#### Task to carry out
At the line containing "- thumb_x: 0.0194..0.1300", begin an exact copy of the lines below and continue through the final one, with no pictures.

#### Source data
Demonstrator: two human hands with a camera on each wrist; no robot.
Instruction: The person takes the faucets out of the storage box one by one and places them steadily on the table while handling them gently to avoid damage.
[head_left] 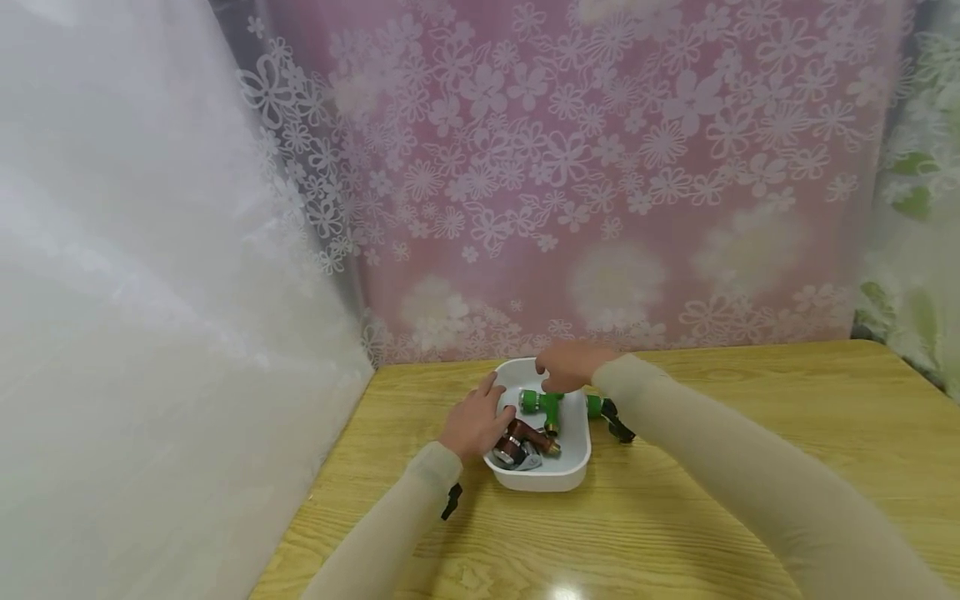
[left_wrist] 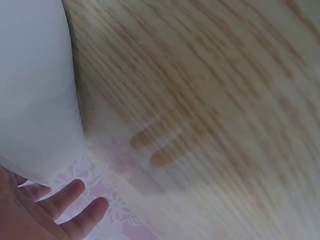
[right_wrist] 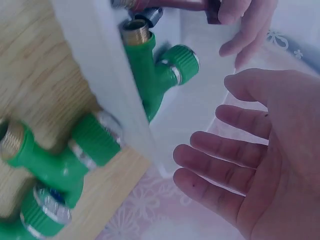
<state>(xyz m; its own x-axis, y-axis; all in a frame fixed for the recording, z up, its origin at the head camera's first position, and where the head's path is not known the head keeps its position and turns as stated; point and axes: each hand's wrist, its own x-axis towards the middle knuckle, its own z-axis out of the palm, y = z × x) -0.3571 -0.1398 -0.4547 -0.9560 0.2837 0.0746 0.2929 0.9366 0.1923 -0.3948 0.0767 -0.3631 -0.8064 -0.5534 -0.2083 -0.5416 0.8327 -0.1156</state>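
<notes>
Wood-grain table (head_left: 810, 400), pink floral curtain (head_left: 600, 183) behind; left hand (head_left: 474, 419), right hand (head_left: 575, 365) both loosely spread at white tub (head_left: 540, 482).

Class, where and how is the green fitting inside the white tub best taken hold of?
Probably pinch the green fitting across its stem, beside the brass threaded end, coming from above. The stem is narrow and straight, while the ribbed collar juts out sideways. The white tub walls it in but is open on top.
</notes>
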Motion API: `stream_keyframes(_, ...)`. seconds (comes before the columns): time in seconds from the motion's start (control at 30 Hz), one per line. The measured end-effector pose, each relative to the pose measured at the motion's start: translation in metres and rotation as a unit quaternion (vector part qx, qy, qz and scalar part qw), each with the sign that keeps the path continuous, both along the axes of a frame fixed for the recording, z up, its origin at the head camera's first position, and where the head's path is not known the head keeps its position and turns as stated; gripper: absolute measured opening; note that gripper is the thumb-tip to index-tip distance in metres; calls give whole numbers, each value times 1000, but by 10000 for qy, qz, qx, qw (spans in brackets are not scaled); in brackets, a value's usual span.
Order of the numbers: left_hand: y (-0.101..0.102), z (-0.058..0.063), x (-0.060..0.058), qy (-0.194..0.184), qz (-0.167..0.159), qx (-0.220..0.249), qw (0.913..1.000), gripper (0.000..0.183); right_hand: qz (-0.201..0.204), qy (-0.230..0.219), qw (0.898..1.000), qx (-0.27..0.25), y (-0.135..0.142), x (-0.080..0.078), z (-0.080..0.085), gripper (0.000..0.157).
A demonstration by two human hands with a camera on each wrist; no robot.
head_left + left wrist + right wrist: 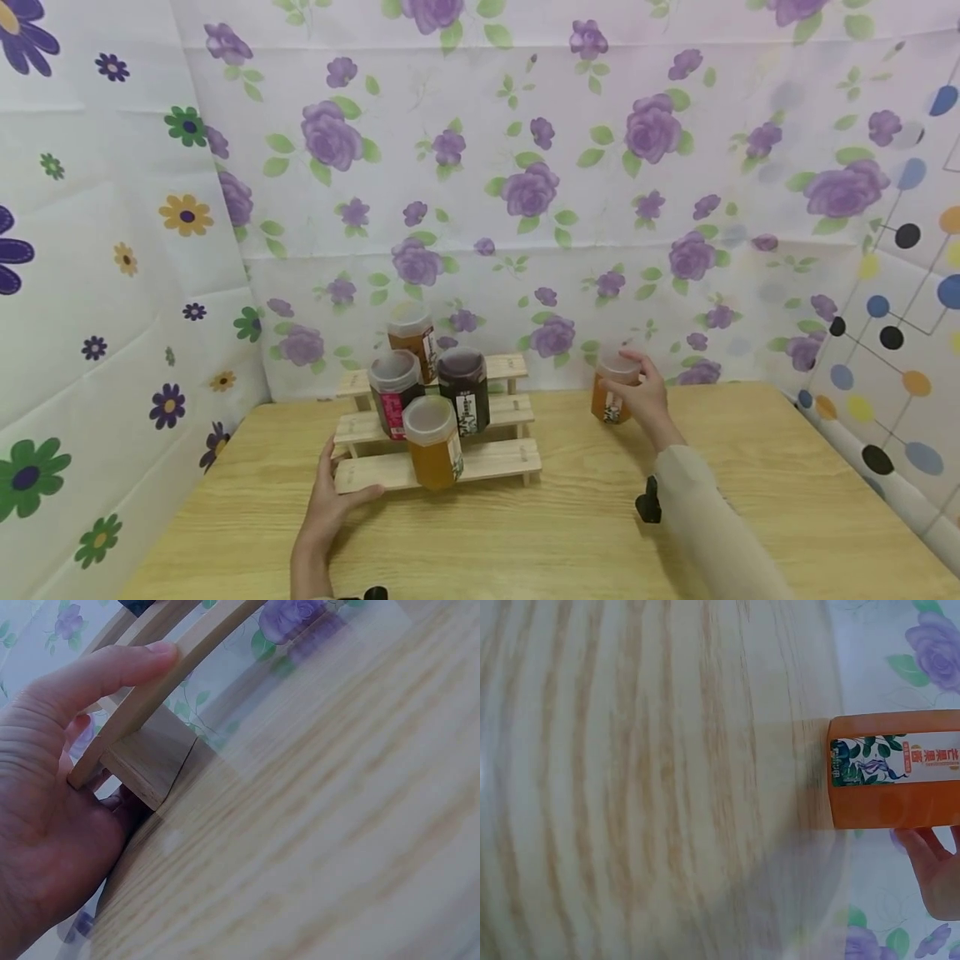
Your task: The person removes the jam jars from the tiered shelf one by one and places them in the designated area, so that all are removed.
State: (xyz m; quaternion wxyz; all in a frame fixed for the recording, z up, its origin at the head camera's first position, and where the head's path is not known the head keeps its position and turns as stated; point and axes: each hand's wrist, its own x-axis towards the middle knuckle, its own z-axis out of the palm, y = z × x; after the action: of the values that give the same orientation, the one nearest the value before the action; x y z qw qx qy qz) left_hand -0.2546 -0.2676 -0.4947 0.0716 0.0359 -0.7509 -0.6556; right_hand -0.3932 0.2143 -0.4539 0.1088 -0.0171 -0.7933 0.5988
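Observation:
At the left of the head view, a three-step wooden rack (pixel 495 462) stands on the table. My left hand (pixel 326 504) grips its left end, the thumb lying along the front board (pixel 202 641) in the left wrist view. An amber jar (pixel 429 457) sits on the bottom step. Two darker jars stand on the middle step, one with a pink label (pixel 393 410), the other nearly black (pixel 453 385). Another amber jar (pixel 408 343) is on top. Farther right, my right hand (pixel 651 402) holds an orange jar (pixel 885 806) with a white printed label, near the table's back edge.
A light wood-grain table (pixel 525 542) lies under everything. Behind it hangs a white cloth with purple roses (pixel 531 190). Patterned cloths close off the left and right sides. A small black piece (pixel 649 502) shows beside the right sleeve (pixel 712 517).

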Motion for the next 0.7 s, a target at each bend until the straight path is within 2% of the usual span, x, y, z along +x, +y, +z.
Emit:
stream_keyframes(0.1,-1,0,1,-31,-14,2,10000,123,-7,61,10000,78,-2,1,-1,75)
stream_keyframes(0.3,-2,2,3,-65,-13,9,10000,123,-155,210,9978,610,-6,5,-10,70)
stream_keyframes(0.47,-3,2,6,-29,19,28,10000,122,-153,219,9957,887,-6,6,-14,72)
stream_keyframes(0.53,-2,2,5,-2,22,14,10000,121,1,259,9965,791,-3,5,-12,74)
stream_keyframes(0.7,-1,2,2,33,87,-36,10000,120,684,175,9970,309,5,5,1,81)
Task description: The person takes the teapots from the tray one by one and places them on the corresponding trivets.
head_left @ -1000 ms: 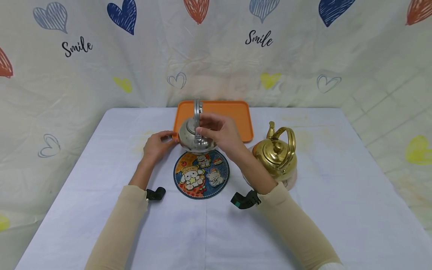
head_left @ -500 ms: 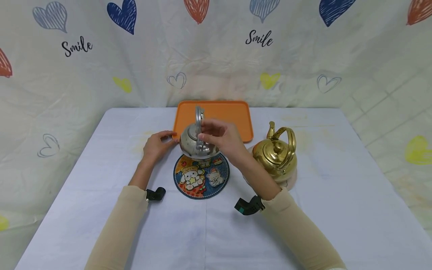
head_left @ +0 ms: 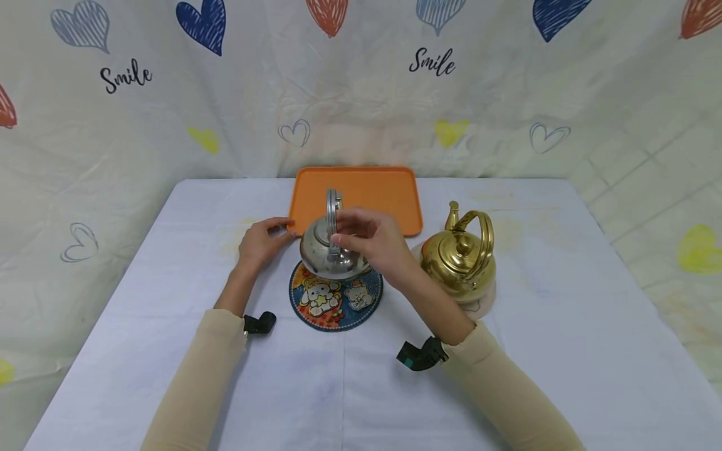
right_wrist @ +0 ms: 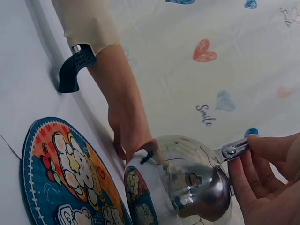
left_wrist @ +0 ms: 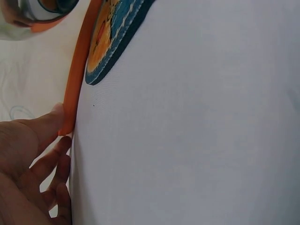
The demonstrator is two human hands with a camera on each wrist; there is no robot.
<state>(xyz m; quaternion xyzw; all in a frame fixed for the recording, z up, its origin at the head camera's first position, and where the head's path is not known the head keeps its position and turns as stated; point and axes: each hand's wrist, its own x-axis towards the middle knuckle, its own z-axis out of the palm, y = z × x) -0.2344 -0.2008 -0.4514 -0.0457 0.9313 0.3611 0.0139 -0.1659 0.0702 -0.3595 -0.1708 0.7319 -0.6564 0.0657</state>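
Note:
My right hand point(head_left: 375, 241) grips the upright handle of a small silver kettle point(head_left: 329, 260), thumb and fingers around its side. The kettle hangs over the far part of a round blue-and-orange mat point(head_left: 321, 307) printed with cartoon animals. In the right wrist view, the kettle's shiny body point(right_wrist: 197, 183) shows close to the mat; whether it touches cannot be told. My left hand point(head_left: 259, 244) pinches the near left corner of an orange tray point(head_left: 378, 194) between thumb and finger. The left wrist view shows the thumb point(left_wrist: 51, 119) on the tray's rim point(left_wrist: 77, 79).
A gold kettle point(head_left: 459, 263) stands to the right on a pale round mat point(head_left: 484, 307), beside my right forearm. A white cloth point(head_left: 541, 351) covers the table, and a curtain printed with hearts point(head_left: 361, 94) hangs behind its far edge.
My right hand has brought the silver kettle nearer to me, from the tray's near edge to over the round mat, covering more of it. The left hand stays at the tray corner.

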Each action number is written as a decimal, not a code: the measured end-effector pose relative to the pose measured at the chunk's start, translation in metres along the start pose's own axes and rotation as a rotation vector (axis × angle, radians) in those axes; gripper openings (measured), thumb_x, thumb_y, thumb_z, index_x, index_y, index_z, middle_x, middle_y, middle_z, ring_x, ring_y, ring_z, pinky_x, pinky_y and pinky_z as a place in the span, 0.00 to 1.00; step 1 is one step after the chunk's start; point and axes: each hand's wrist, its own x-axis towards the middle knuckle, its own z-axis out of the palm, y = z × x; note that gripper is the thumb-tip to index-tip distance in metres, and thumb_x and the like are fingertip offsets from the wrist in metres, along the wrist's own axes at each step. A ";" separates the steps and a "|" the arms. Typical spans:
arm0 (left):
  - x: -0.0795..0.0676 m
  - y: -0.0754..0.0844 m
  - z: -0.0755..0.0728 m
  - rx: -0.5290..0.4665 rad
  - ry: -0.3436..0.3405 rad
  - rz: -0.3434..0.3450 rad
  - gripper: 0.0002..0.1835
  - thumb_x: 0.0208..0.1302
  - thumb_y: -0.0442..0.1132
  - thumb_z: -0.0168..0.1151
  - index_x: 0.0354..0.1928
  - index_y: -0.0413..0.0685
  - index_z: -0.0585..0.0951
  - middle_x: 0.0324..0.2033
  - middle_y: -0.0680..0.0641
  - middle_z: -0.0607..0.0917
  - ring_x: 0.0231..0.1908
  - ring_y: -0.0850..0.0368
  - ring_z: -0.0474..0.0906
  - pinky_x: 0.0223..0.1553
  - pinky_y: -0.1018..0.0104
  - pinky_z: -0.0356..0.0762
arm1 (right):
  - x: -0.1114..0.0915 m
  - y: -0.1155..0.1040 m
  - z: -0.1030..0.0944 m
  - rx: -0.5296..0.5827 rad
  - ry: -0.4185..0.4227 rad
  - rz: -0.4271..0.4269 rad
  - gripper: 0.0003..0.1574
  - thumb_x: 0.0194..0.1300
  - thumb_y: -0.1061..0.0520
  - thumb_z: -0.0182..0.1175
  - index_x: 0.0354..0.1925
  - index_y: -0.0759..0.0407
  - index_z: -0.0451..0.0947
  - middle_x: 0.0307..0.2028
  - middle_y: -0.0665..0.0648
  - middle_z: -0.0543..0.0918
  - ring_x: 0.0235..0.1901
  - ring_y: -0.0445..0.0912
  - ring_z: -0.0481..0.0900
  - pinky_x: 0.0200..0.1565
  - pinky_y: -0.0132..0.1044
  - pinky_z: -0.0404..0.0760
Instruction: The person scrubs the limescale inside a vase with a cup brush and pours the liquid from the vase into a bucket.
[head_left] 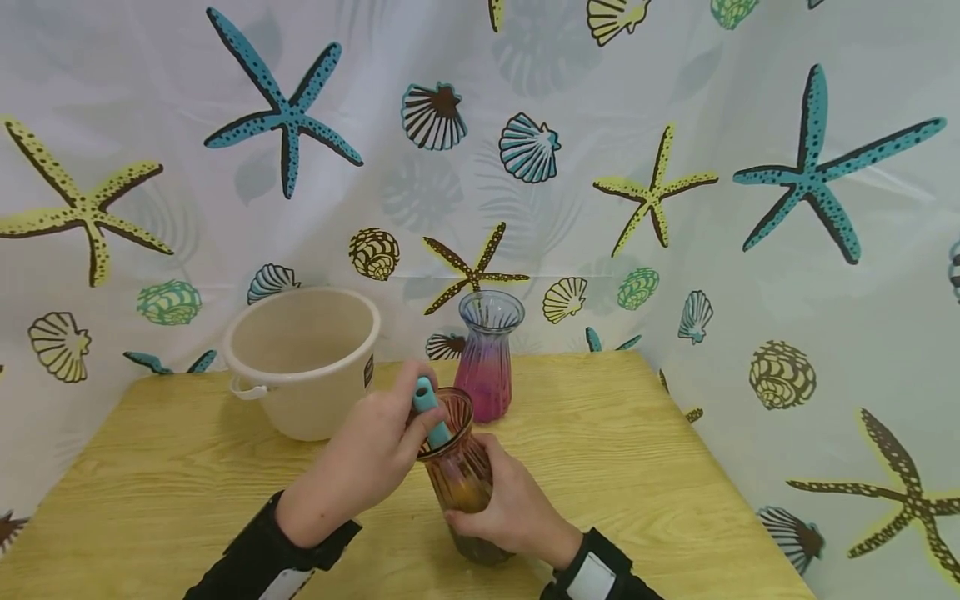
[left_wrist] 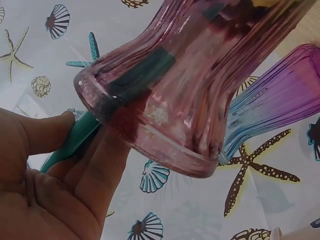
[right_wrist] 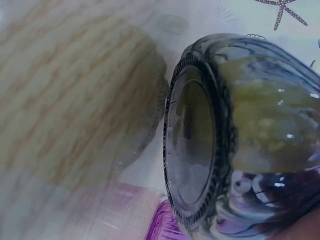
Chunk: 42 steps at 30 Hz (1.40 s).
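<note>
You can read no words, numbers or brands in any view. In the head view, at eight o'clock from centre, a dark label sits at the three o'clock side of the cream bucket, anything on it too small for you to make out. At the four o'clock edge of your left wrist view, a dark patch is likewise illegible.

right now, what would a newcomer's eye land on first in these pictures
Likely the tilted glass vase in front, gripped by the right hand, with the left hand holding a teal handle in its mouth. Next, the pink-and-blue vase upright behind it and the cream bucket to the left. Behind them hangs a cloth printed with bright starfish and shells.
</note>
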 end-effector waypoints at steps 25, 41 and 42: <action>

#### Solution below
  - thumb_x: 0.0194..0.1300
  - thumb_y: -0.1061..0.0520
  - thumb_z: -0.0182..0.1175
  - index_x: 0.0354..0.1925
  - index_y: -0.0759..0.0407
  - index_z: -0.0451..0.0947
  - middle_x: 0.0307..0.2028
  - middle_y: -0.0665..0.0648
  - middle_z: -0.0543..0.0918
  - ring_x: 0.0235..0.1901
  - ring_y: -0.0445..0.0912
  - ring_z: -0.0481..0.0900
  - pinky_x: 0.0200..0.1565
  - pinky_y: -0.0132..0.1044
  - pinky_z: -0.0404..0.0760
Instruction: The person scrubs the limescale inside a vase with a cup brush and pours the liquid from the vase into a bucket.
[head_left] 
[left_wrist] 
[right_wrist] 
Chunk: 42 steps at 30 Hz (1.40 s).
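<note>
You can read no words, numbers or brands in any view. In the head view, at eight o'clock from centre, a dark label sits at the three o'clock side of the cream bucket, anything on it too small for you to make out. At the four o'clock edge of your left wrist view, a dark patch is likewise illegible.

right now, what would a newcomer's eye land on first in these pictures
Likely the tilted glass vase in front, gripped by the right hand, with the left hand holding a teal handle in its mouth. Next, the pink-and-blue vase upright behind it and the cream bucket to the left. Behind them hangs a cloth printed with bright starfish and shells.
</note>
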 end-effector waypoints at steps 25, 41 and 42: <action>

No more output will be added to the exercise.